At L3 level, there are no VLANs (in the traditional sense, leaving MAC-VLAN aside), only subnets. By default, any router routes traffic between all subnets inside which it has its own addresses. The fact that VLAN 1 on the switch is physically accessible via bridge on the router whereas VLANs 10 and 99 on the switch are physically accessible via ether9 on the router changes nothing about that.
To prevent packets from one subnet from reaching another subnet, you have to use a firewall filter like both me and @anav have suggested. The IP (and IPv6) firewall only handles traffic being routed from one subnet to another. To become visible for the IP stack, an IP packet that came in inside a VLAN-tagged frame must first get untagged, which is what /interface vlan does. So the IP firewall cannot match on VLAN IDs directly, but it can match on names on /interface vlan, which are L3 interfaces from the perspective of the IP stack.
Or, if you want an “automatic” isolation of subnets, which is not prone to mistakes in firewall configuration, you have to partition the router into multiple virtual routers using the VRF functionality. So you would place one group of LAN interfaces and ether1 into one VRF, and the other group of LAN interfaces and the mac-vlan interface attached to ether1 into another VRF. In this case, the traffic would be unable to leak between the VRFs on L3 level even without any IP firewall rules.
This may be a sufficient understanding when talking about the router itself in your particular configuration, but as soon as you include the switch into your thinking, VLAN 1 pops up in the network. If vlan-filtering is set to no on the bridge on the switch, no VLANs exist for the bridge, not even 10 and 99, as it just forwards the all the frames it receives, tagged or tagless, based on destination MAC address alone. As soon as you set vlan-filtering to yes, it starts taking the VLAN tags into account, but also to add and strip them according to the pvid settings and /interface bridge vlan settings. So tagless frames that come from the router get tagged with a VLAN tag with VID 1 as they enter the bridge, and get untagged again as they leave the bridge via its member port also named bridge towards the interface of the IP stack of the switch, which is also named bridge. See this for clarification why 3 distinct objects share the same name.

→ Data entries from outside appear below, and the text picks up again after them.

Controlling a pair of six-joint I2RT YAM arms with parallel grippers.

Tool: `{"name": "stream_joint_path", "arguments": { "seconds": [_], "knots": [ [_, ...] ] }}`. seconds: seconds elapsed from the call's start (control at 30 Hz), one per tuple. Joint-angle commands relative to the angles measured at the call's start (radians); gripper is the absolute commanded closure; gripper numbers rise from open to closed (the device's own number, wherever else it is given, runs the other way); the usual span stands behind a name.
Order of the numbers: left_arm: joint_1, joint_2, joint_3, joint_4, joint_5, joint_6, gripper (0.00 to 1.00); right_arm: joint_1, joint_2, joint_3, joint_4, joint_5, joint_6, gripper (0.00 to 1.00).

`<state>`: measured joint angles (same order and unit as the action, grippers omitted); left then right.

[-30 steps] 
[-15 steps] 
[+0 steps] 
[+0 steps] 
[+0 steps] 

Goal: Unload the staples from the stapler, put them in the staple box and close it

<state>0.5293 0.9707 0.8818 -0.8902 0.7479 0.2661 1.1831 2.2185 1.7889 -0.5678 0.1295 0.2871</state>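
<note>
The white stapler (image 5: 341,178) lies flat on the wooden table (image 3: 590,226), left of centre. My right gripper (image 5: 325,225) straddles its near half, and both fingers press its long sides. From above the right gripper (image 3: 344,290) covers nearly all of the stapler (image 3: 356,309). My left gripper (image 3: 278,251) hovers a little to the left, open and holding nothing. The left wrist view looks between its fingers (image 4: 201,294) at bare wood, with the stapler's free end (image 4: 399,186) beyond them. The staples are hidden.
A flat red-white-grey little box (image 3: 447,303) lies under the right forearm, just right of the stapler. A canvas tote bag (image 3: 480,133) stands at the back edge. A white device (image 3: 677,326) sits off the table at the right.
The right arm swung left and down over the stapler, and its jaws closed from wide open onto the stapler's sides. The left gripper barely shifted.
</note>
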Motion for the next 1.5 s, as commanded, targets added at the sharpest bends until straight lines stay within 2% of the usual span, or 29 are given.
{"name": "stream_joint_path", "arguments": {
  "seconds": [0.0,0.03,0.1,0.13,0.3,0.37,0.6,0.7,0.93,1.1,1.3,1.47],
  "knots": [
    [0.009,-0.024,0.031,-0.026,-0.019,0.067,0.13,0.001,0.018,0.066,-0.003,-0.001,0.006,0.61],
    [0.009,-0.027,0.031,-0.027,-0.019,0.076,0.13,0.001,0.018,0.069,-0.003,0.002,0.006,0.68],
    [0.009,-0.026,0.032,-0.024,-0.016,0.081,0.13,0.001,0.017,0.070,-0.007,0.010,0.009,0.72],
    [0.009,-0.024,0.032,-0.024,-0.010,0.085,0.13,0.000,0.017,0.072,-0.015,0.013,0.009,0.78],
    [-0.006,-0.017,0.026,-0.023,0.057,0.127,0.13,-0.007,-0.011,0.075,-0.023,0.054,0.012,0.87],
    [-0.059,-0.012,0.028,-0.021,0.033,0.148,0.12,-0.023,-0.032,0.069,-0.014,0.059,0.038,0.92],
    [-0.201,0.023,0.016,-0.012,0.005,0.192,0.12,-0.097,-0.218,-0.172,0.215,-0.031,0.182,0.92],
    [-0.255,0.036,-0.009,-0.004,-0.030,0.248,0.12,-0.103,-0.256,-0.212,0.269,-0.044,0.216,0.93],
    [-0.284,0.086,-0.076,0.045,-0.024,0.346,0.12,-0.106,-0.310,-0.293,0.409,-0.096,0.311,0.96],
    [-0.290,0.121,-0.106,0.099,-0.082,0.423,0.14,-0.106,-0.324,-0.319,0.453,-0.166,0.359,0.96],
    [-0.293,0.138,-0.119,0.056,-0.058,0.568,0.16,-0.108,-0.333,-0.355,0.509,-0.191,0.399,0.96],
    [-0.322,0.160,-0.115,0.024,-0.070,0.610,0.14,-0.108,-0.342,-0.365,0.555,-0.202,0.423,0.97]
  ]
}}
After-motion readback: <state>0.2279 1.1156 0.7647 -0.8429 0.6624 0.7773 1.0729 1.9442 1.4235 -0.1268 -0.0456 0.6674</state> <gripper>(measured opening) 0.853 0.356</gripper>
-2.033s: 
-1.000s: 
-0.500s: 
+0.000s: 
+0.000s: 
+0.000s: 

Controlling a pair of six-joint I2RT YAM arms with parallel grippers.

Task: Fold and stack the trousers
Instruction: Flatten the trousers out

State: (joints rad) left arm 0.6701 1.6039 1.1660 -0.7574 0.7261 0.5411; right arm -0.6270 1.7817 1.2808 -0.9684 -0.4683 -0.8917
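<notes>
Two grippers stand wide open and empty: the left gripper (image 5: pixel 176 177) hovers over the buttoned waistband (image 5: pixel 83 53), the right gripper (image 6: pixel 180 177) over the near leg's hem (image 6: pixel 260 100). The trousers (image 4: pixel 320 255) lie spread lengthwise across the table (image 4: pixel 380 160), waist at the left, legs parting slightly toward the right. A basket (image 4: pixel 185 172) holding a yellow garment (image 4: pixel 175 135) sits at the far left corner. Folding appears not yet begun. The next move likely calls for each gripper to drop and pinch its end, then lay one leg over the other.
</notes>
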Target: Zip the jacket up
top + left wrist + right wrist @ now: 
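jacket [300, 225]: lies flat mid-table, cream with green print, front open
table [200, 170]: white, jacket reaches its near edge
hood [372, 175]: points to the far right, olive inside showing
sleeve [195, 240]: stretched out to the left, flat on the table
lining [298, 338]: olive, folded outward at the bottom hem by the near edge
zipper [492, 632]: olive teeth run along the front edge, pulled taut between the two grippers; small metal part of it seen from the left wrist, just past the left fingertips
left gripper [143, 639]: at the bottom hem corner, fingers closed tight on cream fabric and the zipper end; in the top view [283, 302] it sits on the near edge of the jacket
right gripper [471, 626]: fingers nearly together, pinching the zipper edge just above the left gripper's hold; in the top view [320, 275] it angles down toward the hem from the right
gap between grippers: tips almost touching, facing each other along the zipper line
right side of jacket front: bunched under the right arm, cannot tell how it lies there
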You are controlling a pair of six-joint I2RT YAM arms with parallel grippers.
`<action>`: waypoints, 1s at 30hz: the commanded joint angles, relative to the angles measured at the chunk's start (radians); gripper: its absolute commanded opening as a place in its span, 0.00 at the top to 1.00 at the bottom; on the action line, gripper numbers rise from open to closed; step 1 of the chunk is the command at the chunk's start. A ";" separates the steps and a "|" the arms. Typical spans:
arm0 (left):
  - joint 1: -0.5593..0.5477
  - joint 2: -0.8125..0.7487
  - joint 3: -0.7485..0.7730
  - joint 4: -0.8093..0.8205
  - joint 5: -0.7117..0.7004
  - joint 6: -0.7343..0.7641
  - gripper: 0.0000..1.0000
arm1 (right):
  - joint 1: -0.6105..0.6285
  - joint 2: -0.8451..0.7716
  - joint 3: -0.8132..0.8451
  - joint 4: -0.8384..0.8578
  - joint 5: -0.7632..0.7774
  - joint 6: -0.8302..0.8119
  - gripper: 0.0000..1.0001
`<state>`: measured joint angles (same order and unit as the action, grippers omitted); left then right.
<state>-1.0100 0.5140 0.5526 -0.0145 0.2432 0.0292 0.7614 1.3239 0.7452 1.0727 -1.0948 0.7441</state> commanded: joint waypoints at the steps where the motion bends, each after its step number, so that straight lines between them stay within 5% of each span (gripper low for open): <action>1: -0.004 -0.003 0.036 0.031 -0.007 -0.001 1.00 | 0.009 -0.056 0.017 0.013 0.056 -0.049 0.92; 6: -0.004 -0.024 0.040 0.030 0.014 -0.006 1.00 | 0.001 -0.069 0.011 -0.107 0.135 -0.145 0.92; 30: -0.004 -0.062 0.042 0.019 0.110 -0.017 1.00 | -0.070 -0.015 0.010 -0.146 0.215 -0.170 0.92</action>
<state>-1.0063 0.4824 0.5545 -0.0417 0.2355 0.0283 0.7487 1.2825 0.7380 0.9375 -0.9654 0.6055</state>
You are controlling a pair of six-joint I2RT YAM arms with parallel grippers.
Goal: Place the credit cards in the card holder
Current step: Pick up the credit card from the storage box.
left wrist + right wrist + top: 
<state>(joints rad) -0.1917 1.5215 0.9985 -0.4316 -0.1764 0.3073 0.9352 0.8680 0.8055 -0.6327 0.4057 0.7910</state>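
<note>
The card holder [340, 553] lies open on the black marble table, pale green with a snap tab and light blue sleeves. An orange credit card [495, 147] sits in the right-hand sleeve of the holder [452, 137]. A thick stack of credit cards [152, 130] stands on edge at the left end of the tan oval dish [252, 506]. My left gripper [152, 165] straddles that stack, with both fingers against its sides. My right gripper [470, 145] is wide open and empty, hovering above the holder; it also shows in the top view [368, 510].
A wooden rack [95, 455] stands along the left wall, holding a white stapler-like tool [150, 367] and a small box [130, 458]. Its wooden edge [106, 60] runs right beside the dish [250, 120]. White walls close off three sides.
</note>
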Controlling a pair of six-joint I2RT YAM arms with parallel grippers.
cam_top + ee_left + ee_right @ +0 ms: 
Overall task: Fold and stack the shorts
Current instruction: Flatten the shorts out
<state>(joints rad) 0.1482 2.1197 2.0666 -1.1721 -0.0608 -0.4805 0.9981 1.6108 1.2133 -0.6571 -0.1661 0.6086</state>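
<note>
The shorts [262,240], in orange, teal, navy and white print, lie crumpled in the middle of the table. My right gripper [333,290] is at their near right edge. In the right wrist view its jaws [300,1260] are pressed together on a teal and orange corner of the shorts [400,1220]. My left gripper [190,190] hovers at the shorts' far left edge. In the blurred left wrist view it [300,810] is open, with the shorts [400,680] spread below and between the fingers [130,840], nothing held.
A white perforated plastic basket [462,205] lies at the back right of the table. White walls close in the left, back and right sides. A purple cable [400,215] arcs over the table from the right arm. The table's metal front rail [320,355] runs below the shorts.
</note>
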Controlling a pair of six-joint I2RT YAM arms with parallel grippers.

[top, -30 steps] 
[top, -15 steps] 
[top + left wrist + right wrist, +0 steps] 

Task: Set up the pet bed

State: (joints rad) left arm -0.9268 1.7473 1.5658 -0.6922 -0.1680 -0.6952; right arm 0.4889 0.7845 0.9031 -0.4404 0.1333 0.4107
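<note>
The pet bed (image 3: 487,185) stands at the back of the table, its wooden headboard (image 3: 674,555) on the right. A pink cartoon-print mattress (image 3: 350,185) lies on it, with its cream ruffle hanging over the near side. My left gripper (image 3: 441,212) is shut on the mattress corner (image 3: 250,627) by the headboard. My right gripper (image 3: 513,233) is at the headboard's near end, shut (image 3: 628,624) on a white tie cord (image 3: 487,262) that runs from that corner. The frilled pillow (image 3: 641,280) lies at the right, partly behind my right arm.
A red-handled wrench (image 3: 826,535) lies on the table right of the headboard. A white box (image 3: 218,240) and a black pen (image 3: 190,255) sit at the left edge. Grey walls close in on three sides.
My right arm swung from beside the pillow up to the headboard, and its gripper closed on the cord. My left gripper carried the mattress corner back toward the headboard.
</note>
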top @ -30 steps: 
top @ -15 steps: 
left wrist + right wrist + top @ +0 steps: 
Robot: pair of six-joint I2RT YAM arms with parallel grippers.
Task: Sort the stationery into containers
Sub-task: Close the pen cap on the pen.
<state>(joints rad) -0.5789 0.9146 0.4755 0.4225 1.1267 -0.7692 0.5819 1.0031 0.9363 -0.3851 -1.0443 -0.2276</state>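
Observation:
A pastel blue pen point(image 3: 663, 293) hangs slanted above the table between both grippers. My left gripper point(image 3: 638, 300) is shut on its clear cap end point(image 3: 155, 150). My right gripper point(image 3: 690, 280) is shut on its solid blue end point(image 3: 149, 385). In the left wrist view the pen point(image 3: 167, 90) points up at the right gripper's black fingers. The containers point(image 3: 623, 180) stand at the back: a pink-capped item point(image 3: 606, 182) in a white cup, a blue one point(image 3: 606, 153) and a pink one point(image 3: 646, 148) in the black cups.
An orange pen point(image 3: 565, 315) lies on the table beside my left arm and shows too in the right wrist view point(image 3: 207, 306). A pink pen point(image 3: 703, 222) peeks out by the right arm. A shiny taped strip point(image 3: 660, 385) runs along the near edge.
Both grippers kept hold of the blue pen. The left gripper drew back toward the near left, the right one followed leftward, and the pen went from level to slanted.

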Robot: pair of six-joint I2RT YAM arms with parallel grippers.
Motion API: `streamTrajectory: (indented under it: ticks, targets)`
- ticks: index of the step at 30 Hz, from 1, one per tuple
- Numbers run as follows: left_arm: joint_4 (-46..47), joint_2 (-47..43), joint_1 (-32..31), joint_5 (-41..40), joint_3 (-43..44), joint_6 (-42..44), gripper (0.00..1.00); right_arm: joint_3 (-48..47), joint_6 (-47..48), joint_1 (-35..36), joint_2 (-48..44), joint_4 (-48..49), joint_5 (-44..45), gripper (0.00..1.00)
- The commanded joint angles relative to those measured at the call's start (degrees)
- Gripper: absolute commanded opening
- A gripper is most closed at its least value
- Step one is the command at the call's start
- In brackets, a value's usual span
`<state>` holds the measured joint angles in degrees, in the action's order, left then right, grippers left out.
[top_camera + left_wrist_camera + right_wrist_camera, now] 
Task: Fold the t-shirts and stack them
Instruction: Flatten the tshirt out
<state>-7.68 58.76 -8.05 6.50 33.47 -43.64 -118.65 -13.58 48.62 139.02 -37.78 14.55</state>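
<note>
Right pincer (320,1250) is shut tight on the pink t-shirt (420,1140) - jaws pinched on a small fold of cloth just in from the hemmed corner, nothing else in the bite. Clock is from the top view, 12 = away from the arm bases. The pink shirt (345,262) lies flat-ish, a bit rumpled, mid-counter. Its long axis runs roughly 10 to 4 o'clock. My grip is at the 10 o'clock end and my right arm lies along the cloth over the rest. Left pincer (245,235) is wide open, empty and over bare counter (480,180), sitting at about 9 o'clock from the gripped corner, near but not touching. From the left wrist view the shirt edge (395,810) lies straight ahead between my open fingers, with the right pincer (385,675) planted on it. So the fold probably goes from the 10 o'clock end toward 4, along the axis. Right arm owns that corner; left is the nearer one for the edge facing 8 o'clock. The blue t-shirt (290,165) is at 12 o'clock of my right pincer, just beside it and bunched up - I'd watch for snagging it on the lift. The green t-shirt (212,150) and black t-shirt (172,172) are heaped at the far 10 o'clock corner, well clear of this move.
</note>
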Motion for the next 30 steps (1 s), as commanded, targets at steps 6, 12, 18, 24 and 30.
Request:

With vlan-filtering is set to no, no isolation of VLANs exists on the switch, as any device connected to the switch has access to all of them if it can tag&untag frames.
After some thinking, I stand corrected here. A professional would never use a non-standard approach where a standard one gives equal results, as it costs time both to develop the non-standard one and to understand it again whenever you return to the network for maintenance.